*TRY IT*:
From the records below, transcribe only the lines running from the one with "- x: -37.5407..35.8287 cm" through the one with "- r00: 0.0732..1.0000". Keep both of those end lines.

*DATA FOR THIS EXERCISE*:
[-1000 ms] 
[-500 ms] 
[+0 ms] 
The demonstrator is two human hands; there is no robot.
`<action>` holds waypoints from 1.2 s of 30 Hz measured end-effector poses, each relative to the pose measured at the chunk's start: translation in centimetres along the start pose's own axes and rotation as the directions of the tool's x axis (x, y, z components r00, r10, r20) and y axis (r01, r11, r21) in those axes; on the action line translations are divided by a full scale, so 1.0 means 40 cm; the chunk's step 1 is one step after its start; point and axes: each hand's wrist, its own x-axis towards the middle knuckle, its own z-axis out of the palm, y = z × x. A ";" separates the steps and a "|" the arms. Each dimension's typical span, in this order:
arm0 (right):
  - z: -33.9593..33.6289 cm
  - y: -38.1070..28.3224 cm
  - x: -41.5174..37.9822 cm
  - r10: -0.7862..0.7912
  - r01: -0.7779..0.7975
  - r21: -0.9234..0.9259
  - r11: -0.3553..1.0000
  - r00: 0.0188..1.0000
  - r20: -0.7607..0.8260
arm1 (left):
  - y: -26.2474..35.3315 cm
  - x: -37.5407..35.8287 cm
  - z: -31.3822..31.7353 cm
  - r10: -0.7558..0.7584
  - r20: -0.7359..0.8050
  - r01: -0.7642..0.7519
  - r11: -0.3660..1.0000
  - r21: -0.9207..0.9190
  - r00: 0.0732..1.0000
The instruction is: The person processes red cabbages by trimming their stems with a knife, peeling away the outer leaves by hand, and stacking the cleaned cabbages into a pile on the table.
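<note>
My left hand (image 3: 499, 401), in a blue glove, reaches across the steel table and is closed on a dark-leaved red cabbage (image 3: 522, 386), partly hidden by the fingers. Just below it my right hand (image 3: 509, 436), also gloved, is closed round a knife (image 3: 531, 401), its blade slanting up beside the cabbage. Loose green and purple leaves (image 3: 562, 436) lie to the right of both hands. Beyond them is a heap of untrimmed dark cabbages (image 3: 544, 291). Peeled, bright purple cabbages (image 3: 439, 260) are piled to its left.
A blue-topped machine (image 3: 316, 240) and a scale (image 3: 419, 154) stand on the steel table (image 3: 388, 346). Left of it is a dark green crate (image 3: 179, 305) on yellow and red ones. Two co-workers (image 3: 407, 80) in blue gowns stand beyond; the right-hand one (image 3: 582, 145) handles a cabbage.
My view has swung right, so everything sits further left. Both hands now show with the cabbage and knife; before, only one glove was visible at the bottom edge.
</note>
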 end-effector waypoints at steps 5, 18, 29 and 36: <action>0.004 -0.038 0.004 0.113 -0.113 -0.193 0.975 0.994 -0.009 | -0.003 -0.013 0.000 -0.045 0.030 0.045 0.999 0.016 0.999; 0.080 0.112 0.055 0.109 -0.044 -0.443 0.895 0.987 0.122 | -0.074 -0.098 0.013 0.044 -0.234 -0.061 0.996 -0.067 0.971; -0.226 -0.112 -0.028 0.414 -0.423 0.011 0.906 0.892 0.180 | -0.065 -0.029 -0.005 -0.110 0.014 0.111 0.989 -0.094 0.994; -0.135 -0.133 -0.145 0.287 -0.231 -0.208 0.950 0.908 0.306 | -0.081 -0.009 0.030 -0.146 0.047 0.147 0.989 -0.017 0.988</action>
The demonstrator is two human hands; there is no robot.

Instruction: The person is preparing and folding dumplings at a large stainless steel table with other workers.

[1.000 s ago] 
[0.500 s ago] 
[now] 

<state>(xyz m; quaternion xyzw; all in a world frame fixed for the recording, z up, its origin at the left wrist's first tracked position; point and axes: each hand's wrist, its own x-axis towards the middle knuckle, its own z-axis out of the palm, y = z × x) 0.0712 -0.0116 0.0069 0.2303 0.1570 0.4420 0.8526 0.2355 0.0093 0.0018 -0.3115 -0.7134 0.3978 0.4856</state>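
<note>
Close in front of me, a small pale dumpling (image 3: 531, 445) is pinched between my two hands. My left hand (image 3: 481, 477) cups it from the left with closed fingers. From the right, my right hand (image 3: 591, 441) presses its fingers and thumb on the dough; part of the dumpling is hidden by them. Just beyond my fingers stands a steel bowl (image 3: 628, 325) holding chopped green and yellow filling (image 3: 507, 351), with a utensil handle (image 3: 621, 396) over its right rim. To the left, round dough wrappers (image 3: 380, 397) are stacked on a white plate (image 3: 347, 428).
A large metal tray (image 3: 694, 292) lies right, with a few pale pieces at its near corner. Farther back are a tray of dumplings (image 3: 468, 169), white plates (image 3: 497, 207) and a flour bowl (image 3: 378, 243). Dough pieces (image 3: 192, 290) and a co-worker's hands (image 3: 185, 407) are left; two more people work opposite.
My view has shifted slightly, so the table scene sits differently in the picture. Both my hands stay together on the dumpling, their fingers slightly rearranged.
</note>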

*EXERCISE RESPONSE*:
  - x: -37.5407..35.8287 cm
  - z: -31.3822..31.7353 cm
  - r10: -0.7558..0.7584
  - r20: -0.7359..0.8050
  - r01: -0.7642..0.7519
  - r11: -0.3660..1.0000
  - r21: -0.9207..0.9190
  - r00: 0.0732..1.0000

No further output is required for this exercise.